▸ Exercise requirements: Each line of the listing below must be returned exactly.

▸ Data extract:
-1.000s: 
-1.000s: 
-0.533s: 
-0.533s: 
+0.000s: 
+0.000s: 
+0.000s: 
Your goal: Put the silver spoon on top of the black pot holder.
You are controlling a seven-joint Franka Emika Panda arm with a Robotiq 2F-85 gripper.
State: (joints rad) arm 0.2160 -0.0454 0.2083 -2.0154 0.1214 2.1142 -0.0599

▸ Reply to the exercise:
-1.000s: 
-1.000s: 
-0.533s: 
-0.533s: 
+0.000s: 
+0.000s: 
+0.000s: 
Your goal: Put the silver spoon on top of the black pot holder.
You are controlling a seven-joint Franka Emika Panda arm with a Robotiq 2F-85 gripper.
State: (joints rad) arm 0.2160 -0.0454 0.2083 -2.0154 0.1214 2.1142 -0.0599

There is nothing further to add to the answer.